BEIJING - China has identified the lack of youngsters playing the game as the biggest obstacle to the advancement of football in the country and is determined to deal with the problem, sports minister Liu Peng said.
China has previously invested heavily in a small pool of elite players but that has failed to raise its status in world football and the country missed out on the World Cup finals again this year.
"The shortage of reserve talent is the key reason for the low level of the sport in China," Liu (pictured) told Thursday's China Daily. "We have already realised the problem and started to focus on youth development."
Despite a population of 1.3 billion, China had only 708,754 amateur and youth players compared to 738,800 from 41 million in England, according to FIFA's "Big Count" of 2006.

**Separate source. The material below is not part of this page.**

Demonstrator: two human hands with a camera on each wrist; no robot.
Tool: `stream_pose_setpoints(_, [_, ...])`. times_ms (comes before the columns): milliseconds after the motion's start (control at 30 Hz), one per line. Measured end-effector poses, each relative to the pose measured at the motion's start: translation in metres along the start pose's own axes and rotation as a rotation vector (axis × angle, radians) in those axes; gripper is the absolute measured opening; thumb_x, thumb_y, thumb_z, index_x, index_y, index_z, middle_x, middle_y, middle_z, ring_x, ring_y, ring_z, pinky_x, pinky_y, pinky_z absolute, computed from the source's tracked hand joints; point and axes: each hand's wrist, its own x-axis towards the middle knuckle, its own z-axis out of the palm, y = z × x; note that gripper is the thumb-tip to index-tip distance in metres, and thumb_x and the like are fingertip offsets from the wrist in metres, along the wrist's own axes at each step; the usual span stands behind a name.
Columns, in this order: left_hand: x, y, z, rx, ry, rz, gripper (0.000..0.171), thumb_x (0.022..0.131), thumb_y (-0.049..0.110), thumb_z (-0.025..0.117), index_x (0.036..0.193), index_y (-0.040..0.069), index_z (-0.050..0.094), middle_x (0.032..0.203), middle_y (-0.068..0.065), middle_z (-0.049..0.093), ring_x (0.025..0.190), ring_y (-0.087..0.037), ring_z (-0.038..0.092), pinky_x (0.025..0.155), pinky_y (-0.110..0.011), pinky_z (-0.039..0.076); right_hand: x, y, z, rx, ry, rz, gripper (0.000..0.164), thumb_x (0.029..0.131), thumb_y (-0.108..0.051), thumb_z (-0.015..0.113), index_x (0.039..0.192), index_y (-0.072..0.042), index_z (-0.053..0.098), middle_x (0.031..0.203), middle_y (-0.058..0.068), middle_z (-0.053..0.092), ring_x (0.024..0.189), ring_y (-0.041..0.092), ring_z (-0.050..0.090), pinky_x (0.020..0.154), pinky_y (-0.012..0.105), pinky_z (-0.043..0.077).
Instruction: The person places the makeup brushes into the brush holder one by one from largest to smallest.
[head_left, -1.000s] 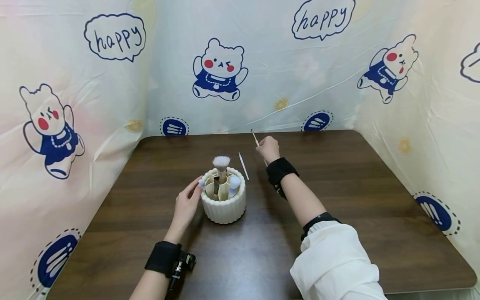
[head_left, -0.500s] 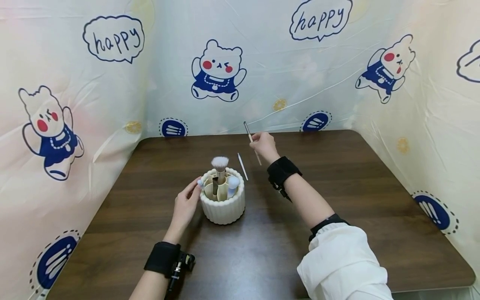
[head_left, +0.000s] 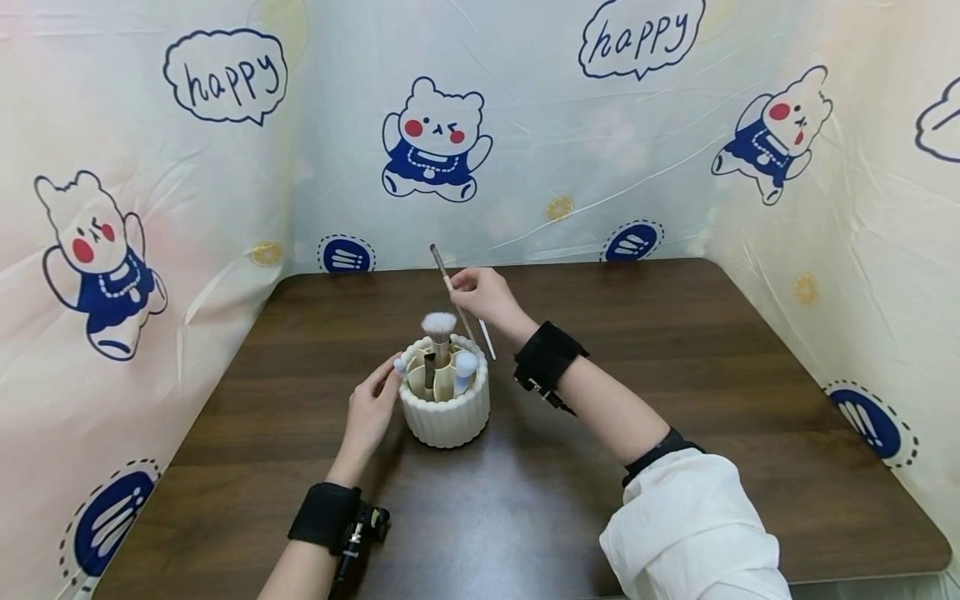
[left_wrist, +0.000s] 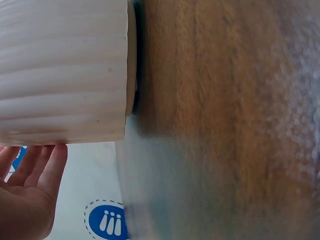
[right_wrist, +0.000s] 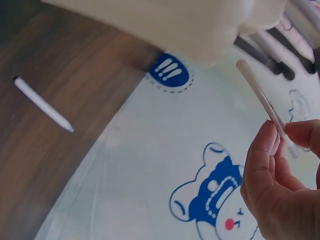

The governing body of world football awarded the country the FIFA Development Award for 2009 for a grassroots scheme involving one million children backed by $6 million of government cash.
One element of the new drive will be "The Great Wall Cup of Beijing", an annual youth tournament which hopes to attract teams from all around the world to the site of the 2008 Beijing Olympics.
"Promoting an international youth soccer tournament is a way to give local youngsters opportunities to communicate and practice with international teams so they can improve their techniques," Liu added.
The sports ministry are under great pressure to improve the standard of Chinese football after a string of top Communist Party officials, including President Hu Jintao, made comments bemoaning its lowly status.
The remarks came last year, just before the first arrests in the ongoing nationwide police probe into match-fixing in the professional game.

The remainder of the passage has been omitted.